=== Data shown ===

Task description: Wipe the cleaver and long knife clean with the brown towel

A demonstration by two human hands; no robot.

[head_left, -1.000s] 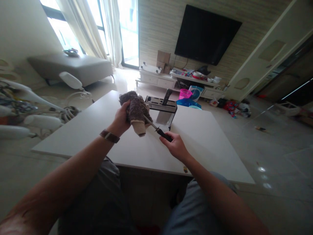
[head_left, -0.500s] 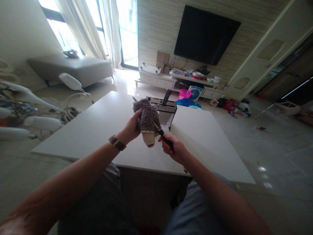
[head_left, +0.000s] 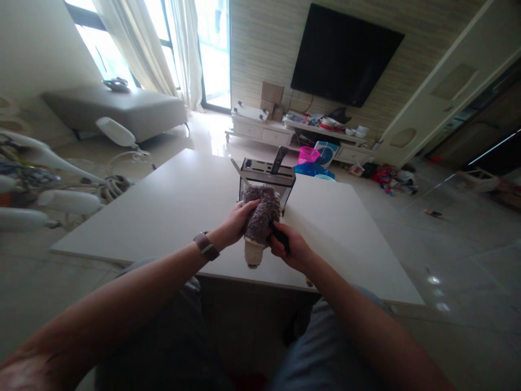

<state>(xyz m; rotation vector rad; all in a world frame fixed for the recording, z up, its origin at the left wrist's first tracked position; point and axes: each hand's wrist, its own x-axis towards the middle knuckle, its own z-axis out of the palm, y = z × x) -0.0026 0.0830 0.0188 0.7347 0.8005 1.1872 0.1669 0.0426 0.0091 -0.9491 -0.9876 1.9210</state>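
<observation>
My right hand (head_left: 293, 247) is closed around the black handle (head_left: 280, 238) of a knife. Its blade tip (head_left: 238, 169) pokes out at the far side of a fluffy brown-grey cloth (head_left: 260, 214), which covers most of the blade. My left hand (head_left: 238, 222) grips this cloth around the blade, with the thumb on top. A pale end of the cloth hangs down towards me. Just beyond the cloth stands a knife block (head_left: 264, 172) with slots in its top and a black-handled knife (head_left: 279, 158) upright in it.
A white table (head_left: 163, 212) spreads under my hands. Past its far edge are a pink basket (head_left: 308, 155) and a blue plastic item (head_left: 311, 169). White chair-like parts (head_left: 71, 201) stand on the left. A low cabinet (head_left: 260, 130) lines the far wall.
My left hand has slid the cloth along the blade, right and towards me, close to the handle. More of the blade tip shows. My right hand has hardly moved.
</observation>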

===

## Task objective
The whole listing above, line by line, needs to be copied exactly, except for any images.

## Answer
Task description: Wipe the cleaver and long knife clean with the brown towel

A demonstration by two human hands; no robot.

[head_left, -1.000s] 
[head_left, -0.500s] 
[head_left, +0.000s] 

<state>(xyz m; rotation vector rad; all in a world frame fixed for the recording, z up, its origin at the left wrist's first tracked position; point and axes: each hand's wrist, its own x-axis towards the middle knuckle, its own z-axis out of the palm, y = z × x) -0.0026 0.0830 0.0188 0.7347 0.8005 1.1872 0.1669 0.0426 0.0091 -0.9491 -0.9876 1.9210</state>
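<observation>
My right hand (head_left: 293, 247) is closed around the black handle (head_left: 280, 238) of a knife. Its blade tip (head_left: 238, 169) pokes out at the far side of a fluffy brown-grey cloth (head_left: 260, 214), which covers most of the blade. My left hand (head_left: 238, 222) grips this cloth around the blade, with the thumb on top. A pale end of the cloth hangs down towards me. Just beyond the cloth stands a knife block (head_left: 264, 172) with slots in its top and a black-handled knife (head_left: 279, 158) upright in it.
A white table (head_left: 163, 212) spreads under my hands. Past its far edge are a pink basket (head_left: 308, 155) and a blue plastic item (head_left: 311, 169). White chair-like parts (head_left: 71, 201) stand on the left. A low cabinet (head_left: 260, 130) lines the far wall.
My left hand has slid the cloth along the blade, right and towards me, close to the handle. More of the blade tip shows. My right hand has hardly moved.
</observation>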

No further output will be produced for this exercise.